The game was 21 minutes old when John White received the ball on the right and put in a deep cross for Barry Corr to rise and flick the ball into the bottom right-hand corner of David Forde’s net, right in front of the visiting supporters.
It was a deserved lead but within a few minutes, the Shrimpers’ tempo was disrupted when the lights went out and the floodlights failed. Around 20 nervous minutes went by, with supporters in the North West corner shining their phone torches onto the pitch to bring some comic relief to the situation.
When the lights came back on, things didn’t improve for the South Londoners. With the first half drawing to a close, striker Jermaine Easter jumped two footed onto Ben Coker’s back as the full-back slid to put a ball out for a throw in deep inside his own half. There’s something about these incidents which make a touchline lunge more likely to draw the referee towards his back pocket and so it proved, the Lions were a goal down and a man down heading into the break.
Or so they thought. But Southend fans, already boisterous and smelling blood, were in raptures in stoppage-time as Atkinson intercepted a wayward Bailey header deep inside Southend terrority and continued his run.

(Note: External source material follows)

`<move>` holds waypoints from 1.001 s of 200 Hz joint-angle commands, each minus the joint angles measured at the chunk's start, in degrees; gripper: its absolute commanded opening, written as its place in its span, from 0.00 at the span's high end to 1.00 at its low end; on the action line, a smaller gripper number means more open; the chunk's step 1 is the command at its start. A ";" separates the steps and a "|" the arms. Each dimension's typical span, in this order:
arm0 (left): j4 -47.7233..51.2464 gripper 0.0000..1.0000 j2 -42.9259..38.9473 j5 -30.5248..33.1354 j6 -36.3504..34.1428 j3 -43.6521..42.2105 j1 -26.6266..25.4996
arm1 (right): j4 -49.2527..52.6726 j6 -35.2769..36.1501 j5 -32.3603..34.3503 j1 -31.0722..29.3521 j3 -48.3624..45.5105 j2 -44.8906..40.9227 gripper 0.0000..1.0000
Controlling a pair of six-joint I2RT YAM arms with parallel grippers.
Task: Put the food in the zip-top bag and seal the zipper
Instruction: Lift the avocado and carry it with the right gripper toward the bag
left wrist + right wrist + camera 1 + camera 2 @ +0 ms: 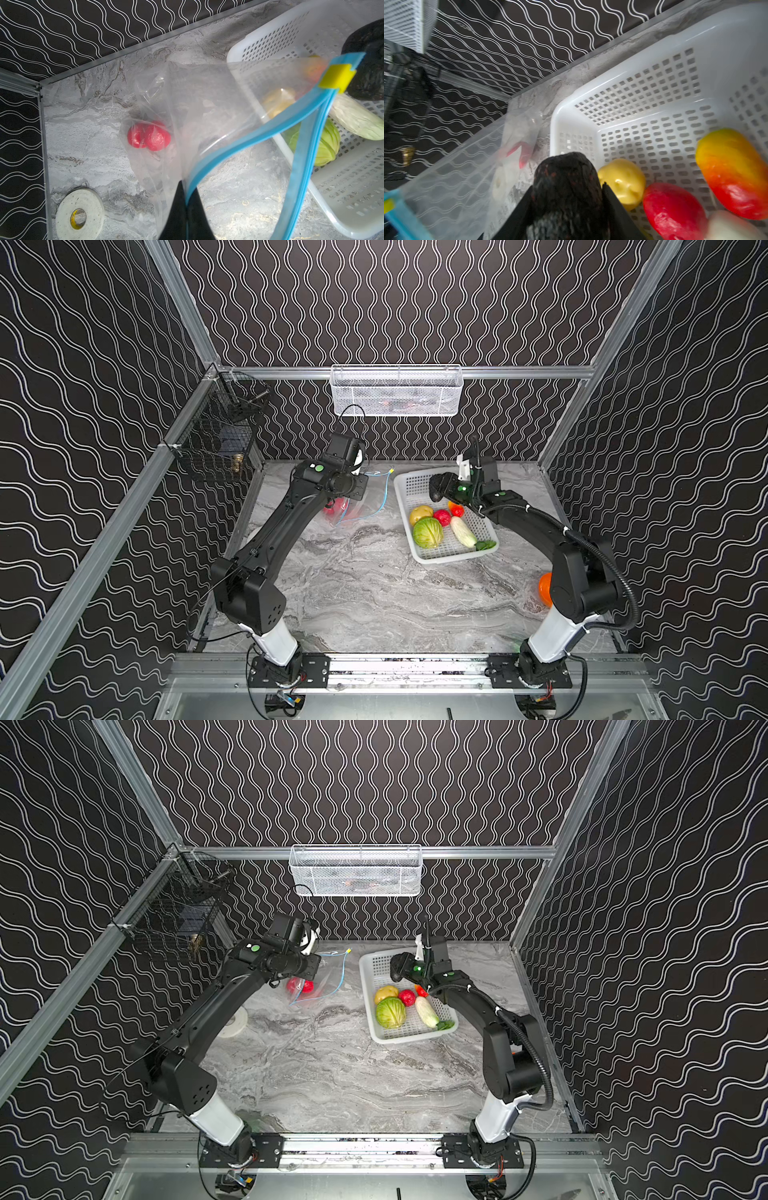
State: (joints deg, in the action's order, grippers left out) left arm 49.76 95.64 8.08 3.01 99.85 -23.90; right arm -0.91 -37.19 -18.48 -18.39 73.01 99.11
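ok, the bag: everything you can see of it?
Clear, crinkly plastic bag, blue zipper along its mouth, yellow slider at one end. Mouth open. The shut left end effector pinches the zipper, holding that edge up. Two red rounds sit inside at the bottom. It stands left of the basket in both top views.
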 commanded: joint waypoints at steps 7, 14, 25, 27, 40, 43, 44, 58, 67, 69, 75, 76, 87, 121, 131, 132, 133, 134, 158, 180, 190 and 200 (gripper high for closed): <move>-0.91 1.00 -0.75 -0.23 0.19 -0.35 0.08 | -9.44 -3.90 -2.60 -0.33 -2.66 -2.74 0.73; -0.90 1.00 -0.80 -0.33 0.14 -0.29 0.02 | -10.37 -4.11 -2.70 -0.42 -3.40 -3.44 0.73; -0.76 1.00 -0.78 -0.42 0.18 -0.19 0.04 | -11.82 -4.46 -2.64 -0.66 -4.49 -4.67 0.73; -0.73 1.00 -0.77 -0.43 0.21 -0.19 0.07 | -12.05 -4.49 -2.58 -0.72 -4.71 -4.92 0.73; -0.78 1.00 -0.78 -0.43 0.22 -0.14 0.07 | -13.52 -4.47 -2.07 -1.28 -5.88 -6.41 0.73; -0.78 1.00 -0.80 -0.43 0.18 -0.10 0.00 | -13.78 -4.39 -2.01 -1.48 -6.13 -6.78 0.73; -0.75 1.00 -0.76 -0.43 0.21 -0.10 0.04 | -13.91 -4.34 -1.96 -1.52 -6.22 -6.89 0.73; -0.79 1.00 -0.91 -0.43 0.09 -0.23 0.06 | -15.03 -4.13 -0.97 -2.34 -7.06 -8.41 0.73; -0.81 1.00 -1.10 -0.43 0.05 -0.41 0.09 | -15.43 -4.14 -0.10 -2.97 -7.43 -9.15 0.73; -0.93 1.00 -1.12 -0.32 0.00 -0.51 0.06 | -15.55 -4.06 0.04 -3.07 -7.51 -9.34 0.73; -1.10 1.00 -1.36 -0.18 0.02 -0.74 0.05 | -15.95 -3.91 0.19 -3.58 -7.62 -9.85 0.73; -1.13 1.00 -1.39 -0.17 0.05 -0.77 0.07 | -16.05 -3.93 0.24 -3.62 -7.62 -9.87 0.73; -1.32 1.00 -1.59 -0.09 -0.10 -1.00 0.04 | -16.30 -3.24 0.94 -4.70 -7.47 -10.65 0.73; -1.02 1.00 -1.44 -0.06 -0.09 -0.58 0.01 | -16.00 1.23 6.07 -10.04 -6.49 -13.07 0.72; -0.96 1.00 -1.42 -0.25 0.05 -0.54 0.06 | -16.33 2.47 7.84 -11.50 -6.48 -13.63 0.72; -0.93 1.00 -1.42 -0.25 0.06 -0.49 0.07 | -16.37 2.56 7.93 -11.63 -6.44 -13.65 0.72; -0.95 1.00 -1.42 -0.30 0.02 -0.47 0.12 | -16.39 2.65 8.02 -11.73 -6.41 -13.71 0.72; -0.92 1.00 -1.37 -0.32 0.00 -0.46 0.06 | -16.44 2.74 8.20 -11.88 -6.40 -13.74 0.71; -0.86 1.00 -1.24 -0.68 0.07 -0.52 0.04 | -17.35 4.31 9.87 -14.39 -6.04 -14.03 0.71; -0.97 1.00 -1.33 -0.61 0.05 -0.71 0.06 | -18.52 4.62 10.22 -15.74 -6.04 -13.86 0.71; -0.92 1.00 -1.36 -0.61 0.05 -0.63 0.05 | -19.14 4.58 10.22 -16.18 -6.13 -13.77 0.72; -0.82 1.00 -1.33 -0.53 0.00 -0.54 0.06 | -19.96 4.55 10.05 -16.47 -6.37 -13.68 0.72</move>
State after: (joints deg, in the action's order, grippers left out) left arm 49.39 94.52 7.84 3.01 98.98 -23.90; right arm -15.86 -33.58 -9.65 -34.17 66.48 85.47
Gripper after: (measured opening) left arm 0.049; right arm 0.480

Some delightful one-touch play between Corr and Timlin then released Atkinson beyond a static defence and he finished with a delightful dink over Forde before wheeling away for a knee slide celebration in the north-west corner.

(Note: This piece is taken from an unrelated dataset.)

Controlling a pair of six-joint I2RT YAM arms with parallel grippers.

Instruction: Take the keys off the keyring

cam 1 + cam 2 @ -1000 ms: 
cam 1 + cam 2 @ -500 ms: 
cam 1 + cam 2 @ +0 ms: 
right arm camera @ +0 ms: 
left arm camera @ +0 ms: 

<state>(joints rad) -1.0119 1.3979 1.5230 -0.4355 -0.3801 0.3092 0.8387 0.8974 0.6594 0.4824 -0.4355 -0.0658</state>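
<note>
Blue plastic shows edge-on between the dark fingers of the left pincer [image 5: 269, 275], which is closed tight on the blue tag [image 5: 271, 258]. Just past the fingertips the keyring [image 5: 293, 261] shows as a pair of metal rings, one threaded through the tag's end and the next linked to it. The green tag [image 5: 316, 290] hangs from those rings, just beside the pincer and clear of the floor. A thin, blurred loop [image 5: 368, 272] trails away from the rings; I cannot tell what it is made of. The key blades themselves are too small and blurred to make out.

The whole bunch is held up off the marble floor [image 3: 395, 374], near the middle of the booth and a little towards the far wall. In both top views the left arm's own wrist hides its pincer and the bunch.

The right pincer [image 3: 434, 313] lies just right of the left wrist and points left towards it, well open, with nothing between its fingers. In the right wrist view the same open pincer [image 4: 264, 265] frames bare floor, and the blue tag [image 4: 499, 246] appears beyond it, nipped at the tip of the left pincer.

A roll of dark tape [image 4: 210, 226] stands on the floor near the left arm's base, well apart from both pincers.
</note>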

The rain started to lash down, the visitors now had a mountain to climb and Holloway’s men did not have the stomach for the fight – a cardinal sin in the eyes of Millwall supporters. On 57 minutes, Michael Timlin banished any niggling doubts about Southend’s ability to see the game out by smashing in from just inside a now sodden penalty area after Ben Coker’s cross had been half-cleared into his path.
The cliché about the type of supporter that generally frequents executive boxes meanwhile was ringing true. While our group had greeted every goal by jumping around, hugging each other and accidentally punching the very low roof, the people in the box to our left (we were the closest to the away fans) looked at us like you would expect someone to look at a two-headed rhinoceros walking down Southend High Street in a suit and tie.
Southend did take their eye off the ball halfway through the second half and Martyn Woolford’s volleyed finish reminded us we were up against Championship opposition, but there was no rally from the tamed Lions and indeed Ryan Leonard added a fourth in added time, steering a curling shot home after collecting Barry Corr’s clever pass and bursting past the one-paced Danny Shittu.
One thing I noticed when reading back about this game was the continuity in the Southend side. Of the side that started that afternoon’s match, four are still at the club almost four years later which is rare in these times of two-year contracts and managerial upheaval. Only two of that XI failed to play more than 100 games for Southend. You can say what you like about Phil Brown, but he offers nothing if not a settled side.
Southend were drawn at home again in the fourth round against Premier League Hull, which created plenty of headlines as Phil Brown went toe-to-toe with the club he manager a few years previously. However, there was to be no repeat performance, as two well-taken goals from Matty Fryatt saw off the Shrimpers and ended our interest in the competition. Since then, there have been first-round exits against Chester, Scunthorpe and Millwall, who took their revenge last season.
That first Millwall match though will live long in the memory and after the hospitality of the executive box gave way to the more earthy conviviality of the Spread, there was a happy evening ahead for the Shrimpers fans. With a mid-table League One season looking likely, what we wouldn’t give now for some long overdue cup tonic.